## WORK TASK
Please copy every line of the data in which the string "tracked" appears.
*** DATASET SECTION ***
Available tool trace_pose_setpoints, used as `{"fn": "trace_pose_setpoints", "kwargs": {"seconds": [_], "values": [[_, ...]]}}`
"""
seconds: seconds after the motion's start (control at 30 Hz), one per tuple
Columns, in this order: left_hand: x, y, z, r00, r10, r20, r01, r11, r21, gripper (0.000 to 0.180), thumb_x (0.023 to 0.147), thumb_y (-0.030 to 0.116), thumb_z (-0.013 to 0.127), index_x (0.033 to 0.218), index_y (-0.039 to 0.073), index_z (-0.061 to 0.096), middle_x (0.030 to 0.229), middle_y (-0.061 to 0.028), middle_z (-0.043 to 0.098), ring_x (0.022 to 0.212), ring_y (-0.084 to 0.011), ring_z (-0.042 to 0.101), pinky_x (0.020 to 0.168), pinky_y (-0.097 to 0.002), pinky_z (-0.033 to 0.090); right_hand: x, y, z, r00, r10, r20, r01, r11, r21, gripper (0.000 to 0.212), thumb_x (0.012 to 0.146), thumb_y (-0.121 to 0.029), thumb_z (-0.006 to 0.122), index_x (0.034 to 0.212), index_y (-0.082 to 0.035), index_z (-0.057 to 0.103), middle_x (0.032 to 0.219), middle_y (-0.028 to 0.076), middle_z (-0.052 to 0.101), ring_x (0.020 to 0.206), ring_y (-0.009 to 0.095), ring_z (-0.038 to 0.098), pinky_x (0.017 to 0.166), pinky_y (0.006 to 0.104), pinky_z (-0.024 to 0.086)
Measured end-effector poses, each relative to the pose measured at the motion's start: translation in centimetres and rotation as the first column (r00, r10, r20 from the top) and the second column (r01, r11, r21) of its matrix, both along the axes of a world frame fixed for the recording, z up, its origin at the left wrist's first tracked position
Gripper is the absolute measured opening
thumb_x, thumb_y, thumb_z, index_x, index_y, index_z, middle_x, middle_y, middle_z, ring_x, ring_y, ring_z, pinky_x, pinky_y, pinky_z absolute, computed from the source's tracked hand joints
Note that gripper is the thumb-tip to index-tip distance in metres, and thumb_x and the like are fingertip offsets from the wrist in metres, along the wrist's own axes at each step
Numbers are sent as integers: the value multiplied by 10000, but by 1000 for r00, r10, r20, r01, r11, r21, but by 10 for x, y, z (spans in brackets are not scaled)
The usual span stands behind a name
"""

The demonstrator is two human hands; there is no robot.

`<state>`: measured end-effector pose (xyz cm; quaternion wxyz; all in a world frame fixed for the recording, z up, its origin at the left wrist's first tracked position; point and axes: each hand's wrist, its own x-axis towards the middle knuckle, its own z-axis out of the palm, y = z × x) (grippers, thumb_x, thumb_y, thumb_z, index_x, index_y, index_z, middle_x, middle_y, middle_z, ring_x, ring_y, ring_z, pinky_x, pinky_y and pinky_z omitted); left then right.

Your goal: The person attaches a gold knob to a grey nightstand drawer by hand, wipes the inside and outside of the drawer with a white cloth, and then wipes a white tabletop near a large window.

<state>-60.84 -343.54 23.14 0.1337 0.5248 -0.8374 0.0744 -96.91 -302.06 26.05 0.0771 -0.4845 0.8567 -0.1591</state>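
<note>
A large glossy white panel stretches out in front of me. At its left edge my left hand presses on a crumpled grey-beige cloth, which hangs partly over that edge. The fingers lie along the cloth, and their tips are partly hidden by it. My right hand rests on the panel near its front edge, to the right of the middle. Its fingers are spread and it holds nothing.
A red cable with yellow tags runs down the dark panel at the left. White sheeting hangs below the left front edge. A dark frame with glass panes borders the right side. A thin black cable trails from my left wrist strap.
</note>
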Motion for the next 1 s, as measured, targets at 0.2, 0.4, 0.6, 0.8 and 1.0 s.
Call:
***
## WRITTEN SOLUTION
Measured end-effector poses, each relative to the pose measured at the motion's start: translation in centimetres and rotation as the first column (r00, r10, r20 from the top) and the second column (r01, r11, r21) of its matrix, both along the axes of a world frame fixed for the recording, z up, its origin at the left wrist's first tracked position
thumb_x, thumb_y, thumb_z, index_x, index_y, index_z, middle_x, middle_y, middle_z, ring_x, ring_y, ring_z, pinky_x, pinky_y, pinky_z absolute, computed from the source's tracked hand joints
`<state>`: measured end-effector pose (xyz cm; quaternion wxyz; all in a world frame fixed for the recording, z up, its origin at the left wrist's first tracked position; point and axes: each hand's wrist, its own x-axis towards the middle knuckle, its own z-axis out of the palm, y = z × x) (grippers, thumb_x, thumb_y, thumb_z, index_x, index_y, index_z, middle_x, middle_y, middle_z, ring_x, ring_y, ring_z, pinky_x, pinky_y and pinky_z omitted); left then right.

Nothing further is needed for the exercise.